**REQUIRED ACTION**
The whole listing below must be repeated exactly.
--
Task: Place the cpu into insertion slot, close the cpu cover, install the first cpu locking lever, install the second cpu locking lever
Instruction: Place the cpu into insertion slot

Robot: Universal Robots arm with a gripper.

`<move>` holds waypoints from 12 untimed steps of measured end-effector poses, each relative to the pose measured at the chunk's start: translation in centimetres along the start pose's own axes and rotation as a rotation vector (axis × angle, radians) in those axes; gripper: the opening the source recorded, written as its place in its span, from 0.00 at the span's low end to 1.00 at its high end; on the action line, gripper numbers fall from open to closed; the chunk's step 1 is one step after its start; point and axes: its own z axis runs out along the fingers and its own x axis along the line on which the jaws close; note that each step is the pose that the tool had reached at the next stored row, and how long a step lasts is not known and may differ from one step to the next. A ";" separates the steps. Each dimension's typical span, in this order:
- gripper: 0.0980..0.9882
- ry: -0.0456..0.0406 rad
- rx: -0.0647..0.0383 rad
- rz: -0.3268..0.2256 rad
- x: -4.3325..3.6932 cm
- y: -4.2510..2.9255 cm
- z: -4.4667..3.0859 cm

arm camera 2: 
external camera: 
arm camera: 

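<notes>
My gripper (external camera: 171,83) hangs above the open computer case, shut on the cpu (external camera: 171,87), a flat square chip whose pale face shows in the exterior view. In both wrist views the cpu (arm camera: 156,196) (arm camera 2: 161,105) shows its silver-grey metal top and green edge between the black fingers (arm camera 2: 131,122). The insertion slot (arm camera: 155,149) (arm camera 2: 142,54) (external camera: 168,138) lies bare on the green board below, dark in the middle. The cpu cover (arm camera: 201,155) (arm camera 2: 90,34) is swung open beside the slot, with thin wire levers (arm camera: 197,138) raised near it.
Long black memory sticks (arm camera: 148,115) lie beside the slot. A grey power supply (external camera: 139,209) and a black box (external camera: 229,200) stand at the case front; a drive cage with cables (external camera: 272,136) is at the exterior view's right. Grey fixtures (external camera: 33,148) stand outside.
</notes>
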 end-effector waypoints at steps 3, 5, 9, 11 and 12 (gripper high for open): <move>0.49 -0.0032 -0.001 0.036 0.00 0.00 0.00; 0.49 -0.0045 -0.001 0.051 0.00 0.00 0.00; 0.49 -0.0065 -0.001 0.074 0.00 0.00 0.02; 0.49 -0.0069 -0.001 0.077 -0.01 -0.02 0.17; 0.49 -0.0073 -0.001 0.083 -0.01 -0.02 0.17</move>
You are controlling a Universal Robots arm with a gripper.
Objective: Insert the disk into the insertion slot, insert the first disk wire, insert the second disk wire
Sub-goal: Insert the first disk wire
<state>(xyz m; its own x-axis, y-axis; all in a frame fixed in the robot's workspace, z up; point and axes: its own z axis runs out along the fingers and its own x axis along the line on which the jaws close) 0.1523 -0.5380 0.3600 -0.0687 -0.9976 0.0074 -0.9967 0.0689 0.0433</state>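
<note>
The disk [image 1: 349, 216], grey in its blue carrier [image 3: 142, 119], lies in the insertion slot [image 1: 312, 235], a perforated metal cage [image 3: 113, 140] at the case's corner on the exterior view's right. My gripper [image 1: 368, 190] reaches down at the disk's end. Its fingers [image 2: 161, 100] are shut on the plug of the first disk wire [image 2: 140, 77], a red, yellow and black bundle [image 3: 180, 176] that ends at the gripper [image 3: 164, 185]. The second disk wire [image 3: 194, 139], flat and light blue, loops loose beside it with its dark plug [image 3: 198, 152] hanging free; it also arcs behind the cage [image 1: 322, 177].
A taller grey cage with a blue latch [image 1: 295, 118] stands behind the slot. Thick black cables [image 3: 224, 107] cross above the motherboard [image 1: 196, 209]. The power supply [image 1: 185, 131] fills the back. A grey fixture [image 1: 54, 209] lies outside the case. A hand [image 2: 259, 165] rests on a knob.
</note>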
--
**TASK ANSWER**
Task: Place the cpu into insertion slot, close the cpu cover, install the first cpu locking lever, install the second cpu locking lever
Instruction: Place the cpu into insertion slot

Robot: Universal Robots arm with a gripper.

`<move>` holds waypoints from 12 untimed steps of measured end-effector poses, each relative to the pose measured at the chunk's start: translation in centimetres along the start pose's own axes and rotation as a rotation vector (axis × angle, radians) in those axes; gripper: the opening the source recorded, written as its place in its span, from 0.00 at the span's low end to 1.00 at its high end; on the action line, gripper numbers fall from open to closed; the chunk's step 1 is one step after its start; point and axes: its own z axis runs out along the fingers and its own x axis along the line on which the jaws close; note that each step is the pose that the tool had reached at the next stored row, and how long a step lasts is not known and may differ from one step to the next. A ";" separates the steps. Each dimension's typical span, in this order:
- gripper: 0.0980..0.9882
- ry: -0.0456..0.0406 rad
- rx: -0.0647..0.0383 rad
- rz: -0.3268..0.2256 rad
- x: -4.3325..3.6932 cm
- y: -4.2510..2.9255 cm
- z: -4.4667..3.0859 cm

arm camera 2: 
external camera: 
arm camera: 

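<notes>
My gripper (external camera: 171,83) hangs above the open computer case, shut on the cpu (external camera: 171,87), a flat square chip whose pale face shows in the exterior view. In both wrist views the cpu (arm camera: 156,196) (arm camera 2: 161,105) shows its silver-grey metal top and green edge between the black fingers (arm camera 2: 131,122). The insertion slot (arm camera: 155,149) (arm camera 2: 142,54) (external camera: 168,138) lies bare on the green board below, dark in the middle. The cpu cover (arm camera: 201,155) (arm camera 2: 90,34) is swung open beside the slot, with thin wire levers (arm camera: 197,138) raised near it.
Long black memory sticks (arm camera: 148,115) lie beside the slot. A grey power supply (external camera: 139,209) and a black box (external camera: 229,200) stand at the case front; a drive cage with cables (external camera: 272,136) is at the exterior view's right. Grey fixtures (external camera: 33,148) stand outside.
</notes>
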 end-effector waypoints at steps 3, 5, 9, 11 and 12 (gripper high for open): <move>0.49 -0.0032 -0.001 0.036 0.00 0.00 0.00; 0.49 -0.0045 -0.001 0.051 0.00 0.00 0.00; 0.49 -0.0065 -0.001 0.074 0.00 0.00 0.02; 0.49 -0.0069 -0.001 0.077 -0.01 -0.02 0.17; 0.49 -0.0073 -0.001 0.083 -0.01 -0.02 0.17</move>
You are controlling a Universal Robots arm with a gripper.
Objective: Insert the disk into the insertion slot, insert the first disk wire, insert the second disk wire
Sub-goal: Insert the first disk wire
<state>(xyz m; its own x-axis, y-axis; all in a frame fixed in the robot's workspace, z up; point and axes: its own z axis runs out along the fingers and its own x axis along the line on which the jaws close) 0.1523 -0.5380 0.3600 -0.0687 -0.9976 0.0074 -0.9967 0.0689 0.0433</state>
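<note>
The disk [image 1: 349, 216], grey in its blue carrier [image 3: 142, 119], lies in the insertion slot [image 1: 312, 235], a perforated metal cage [image 3: 113, 140] at the case's corner on the exterior view's right. My gripper [image 1: 368, 190] reaches down at the disk's end. Its fingers [image 2: 161, 100] are shut on the plug of the first disk wire [image 2: 140, 77], a red, yellow and black bundle [image 3: 180, 176] that ends at the gripper [image 3: 164, 185]. The second disk wire [image 3: 194, 139], flat and light blue, loops loose beside it with its dark plug [image 3: 198, 152] hanging free; it also arcs behind the cage [image 1: 322, 177].
A taller grey cage with a blue latch [image 1: 295, 118] stands behind the slot. Thick black cables [image 3: 224, 107] cross above the motherboard [image 1: 196, 209]. The power supply [image 1: 185, 131] fills the back. A grey fixture [image 1: 54, 209] lies outside the case. A hand [image 2: 259, 165] rests on a knob.
</note>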

Nothing else goes with this output.